1e dimanche du Carême

Auteur: Philippe Henne
Date de rédaction: 18/02/24
Temps liturgique: Temps du Carême
Année liturgique : B
Année: 2023-2024

C’est bizarre ! Je croyais que Jésus avait été tenté par trois fois au désert, une première fois quand il eut faim, une deuxième fois quand Satan a demandé à Jésus de se jeter depuis le pinacle du Temple, et la troisième fois quand il l’a invité à se prosterner devant lui. Et c’est vrai. On trouve ces trois tentations dans les évangiles selon Matthieu et Luc, mais ici rien de tout cela. Le récit est court, bref. Il y a juste ces quelques mots : Jésus est poussé vers le désert et il est entouré de bêtes sauvages.

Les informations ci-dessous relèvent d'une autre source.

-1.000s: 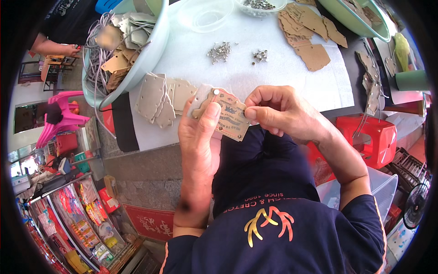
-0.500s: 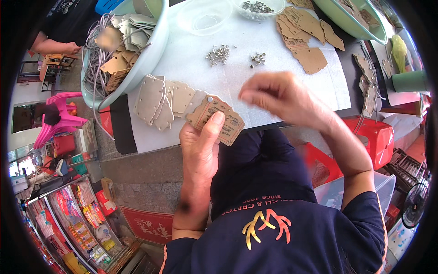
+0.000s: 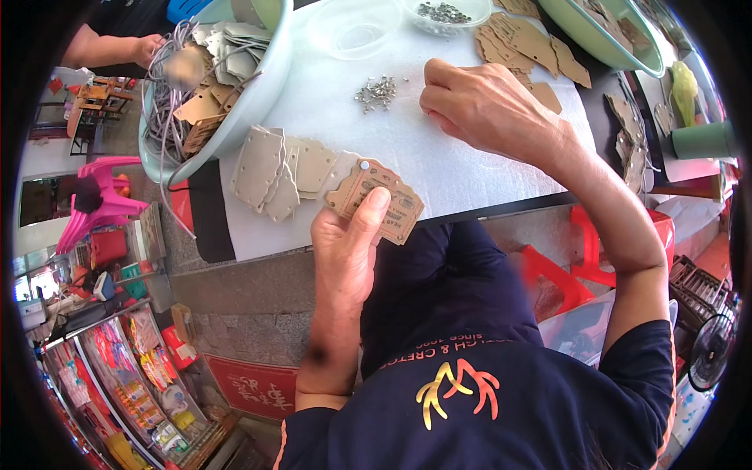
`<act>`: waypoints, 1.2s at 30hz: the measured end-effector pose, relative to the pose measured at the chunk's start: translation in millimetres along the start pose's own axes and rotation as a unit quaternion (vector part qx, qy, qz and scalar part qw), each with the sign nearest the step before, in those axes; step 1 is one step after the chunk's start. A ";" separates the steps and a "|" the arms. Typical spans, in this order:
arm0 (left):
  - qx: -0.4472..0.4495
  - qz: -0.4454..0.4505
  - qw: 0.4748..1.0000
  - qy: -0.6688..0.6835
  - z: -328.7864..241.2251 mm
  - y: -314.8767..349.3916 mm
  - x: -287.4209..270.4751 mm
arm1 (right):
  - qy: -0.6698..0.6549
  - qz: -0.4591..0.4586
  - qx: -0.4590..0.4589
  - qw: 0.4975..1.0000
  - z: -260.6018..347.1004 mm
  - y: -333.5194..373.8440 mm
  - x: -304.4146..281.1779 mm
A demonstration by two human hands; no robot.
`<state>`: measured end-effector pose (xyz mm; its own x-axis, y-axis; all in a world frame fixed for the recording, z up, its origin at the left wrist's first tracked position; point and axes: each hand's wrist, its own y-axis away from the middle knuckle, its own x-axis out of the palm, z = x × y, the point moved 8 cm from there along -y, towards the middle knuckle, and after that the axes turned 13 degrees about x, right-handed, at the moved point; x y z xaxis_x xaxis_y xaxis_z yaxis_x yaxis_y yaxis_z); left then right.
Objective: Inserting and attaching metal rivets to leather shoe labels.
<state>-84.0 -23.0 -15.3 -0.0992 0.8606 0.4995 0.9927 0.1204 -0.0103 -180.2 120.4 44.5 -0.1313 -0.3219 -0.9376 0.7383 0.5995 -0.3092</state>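
My left hand [image 3: 345, 251] grips a brown printed card [image 3: 406, 210] with scalloped edges, thumb pressed on its face. A round silver stud sits at the card's upper left corner. On the white sheet, my right hand [image 3: 497, 110] has its fingers curled together, low where a small heap of metal pieces lay before. The hand covers that spot, so what its fingertips hold is hidden. A heap of small silver metal pieces [image 3: 377, 92] lies left of it. Beside my left hand, several plain greyish cards [image 3: 258, 168] overlap in a fan. More brown cards [image 3: 521, 39] are stacked beyond my right hand.
A pale green basin [image 3: 276, 74] with cards and grey cords stands at the left, another person's hand [image 3: 149, 48] beside it. A clear bowl [image 3: 446, 30] of metal pieces and a clear round dish [image 3: 356, 51] are at the far edge. Another green basin [image 3: 599, 35] stands far right.
My right hand has moved away from me and come down over the small heap of metal pieces. My left hand and its card have barely shifted. The other person's hand moved to the basin's cords.
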 end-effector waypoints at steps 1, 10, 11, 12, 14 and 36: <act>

Si l’Évangile d’aujourd’hui est si court, c’est parce que Marc veut présenter la plus grande de toutes les tentations, celle de l’exclusion. Oui, Jésus est expulsé (c’est le terme grec qui est utilisé) il est expulsé, comme un foetus est expulsé hors du ventre de sa mère pour être lancé dans le monde extérieur où il devra affronter le froid, la faim, la soif. C’est la première et la plus douloureuse de toutes les expériences pour un homme quand il arrive sur terre: se sentir expulsé, chassé de chez lui. Jésus a vécu jusqu’à trente ans environ à Nazareth. Et voilà qu’il quitte le confort des l’amour de sa mère et de son père adoptif pour connaître la trahison et l’abandon sur la croix.

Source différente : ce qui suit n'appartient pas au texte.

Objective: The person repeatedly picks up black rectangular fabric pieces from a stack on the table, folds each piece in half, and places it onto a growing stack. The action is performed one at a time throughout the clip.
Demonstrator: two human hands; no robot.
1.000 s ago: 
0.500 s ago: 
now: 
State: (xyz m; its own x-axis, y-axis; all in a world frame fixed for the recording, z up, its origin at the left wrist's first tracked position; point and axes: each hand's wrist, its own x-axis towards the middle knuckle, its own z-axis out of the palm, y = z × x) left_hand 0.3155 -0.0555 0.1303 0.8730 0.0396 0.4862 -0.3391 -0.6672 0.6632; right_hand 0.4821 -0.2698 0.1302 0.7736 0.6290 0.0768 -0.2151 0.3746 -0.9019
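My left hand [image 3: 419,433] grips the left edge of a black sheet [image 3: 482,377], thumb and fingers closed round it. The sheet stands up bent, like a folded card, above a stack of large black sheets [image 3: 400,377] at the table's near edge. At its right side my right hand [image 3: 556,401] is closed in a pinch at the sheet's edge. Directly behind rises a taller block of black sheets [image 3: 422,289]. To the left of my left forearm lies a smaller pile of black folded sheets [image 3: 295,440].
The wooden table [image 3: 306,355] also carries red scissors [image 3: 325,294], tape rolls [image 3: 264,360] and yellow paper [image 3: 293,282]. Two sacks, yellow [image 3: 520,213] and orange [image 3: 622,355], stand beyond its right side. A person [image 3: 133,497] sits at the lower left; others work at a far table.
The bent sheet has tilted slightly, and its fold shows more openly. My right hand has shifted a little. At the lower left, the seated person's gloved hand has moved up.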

Car l’abandon, c’est encore pire que la solitude. La solitude, on en a parfois besoin quand il y a trop de bruit ou trop de disputes. Cela fait parfois du bien d’être un peu dans le calme. Mais ce n’est pas la même chose de chercher la solitude et de se sentir rejeté parce qu’on est de trop.

Cela peut arriver dans une famille, quand une mère et son fils, deux frères ou deux soeurs sont tellement unis que le père ou le troisième enfant se sente comme rejeté, exclu de cette complicité qui se crée à côté de lui, sans lui. Il y a alors mille bêtes sauvages qui assaillent alors le malheureux. Jésus a voulu connaître personnellement cette déchirante expérience. Car c’est comme une blessure dans le coeur. C’est une plaie sanglante qui reste béante dans le coeur.

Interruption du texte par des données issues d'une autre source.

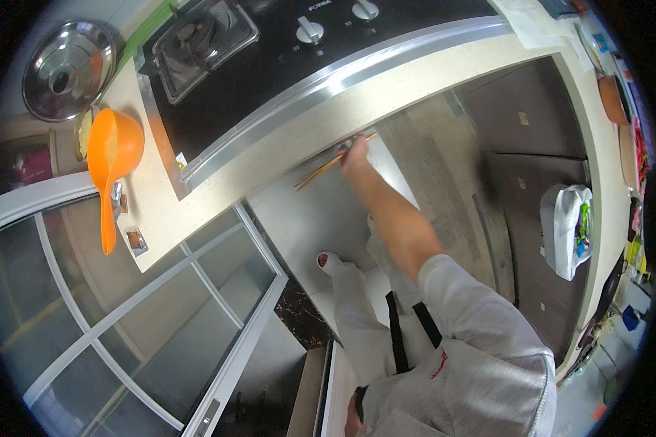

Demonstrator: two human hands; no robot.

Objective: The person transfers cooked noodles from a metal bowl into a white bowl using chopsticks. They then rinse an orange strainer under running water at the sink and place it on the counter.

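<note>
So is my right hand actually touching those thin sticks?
Touching. The head view shows your right hand gripping the thin sticks, which poke out on both sides of it.

The right arm (401,218) reaches forward and to the left from the shoulder (521,349), nearly straight, bare beyond a short sleeve (463,291); at its end the right grip (354,154) is curled closed, its outline softened by blur; the torso (459,400) fills the lower part of the view; a small patch of skin (353,422) shows at the lower edge, too little to identify.
</note>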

Jésus l’a vécu mais il n’était pas seul: des anges étaient là pour le servir. Et il y a toujours autour de nous des anges qui veillent sur nous. Cela peut être la mère de famille qui voit son grand garçon rester toute la journée sur son lit. C’est la femme, l’épouse qui voit son mari sombrer peu à peu dans la déprime parce qu’il se sent dépassé par les exigences de son travail. Il y a toujours des anges qui veillent sur nous. Et c’est vous, frères et soeurs, qui aujourd’hui soutenez par votre prière ceux qui se sentent rejetés. C’est vous qui pouvez apporter à chacun d’eux le rayon de soleil qui transpercera la nuit de leur exil.

Et nous-mêmes, chacun d’entre nous, en recevant la sainte communion, nous gardons notre coeur ouvert et notre esprit éveillé à cette présence aimante de Dieu dans notre vie de tous les jours.

Le Christ a connu dès le début de sa vie publique la pire des épreuves, celle de l’exclusion. Il l’a dépassée au moment de la résurrection, en recevant la grâce de l’amour de son Père. Et c’est cela qui nous permet à nous aussi de dépasser les épreuves les plus amères.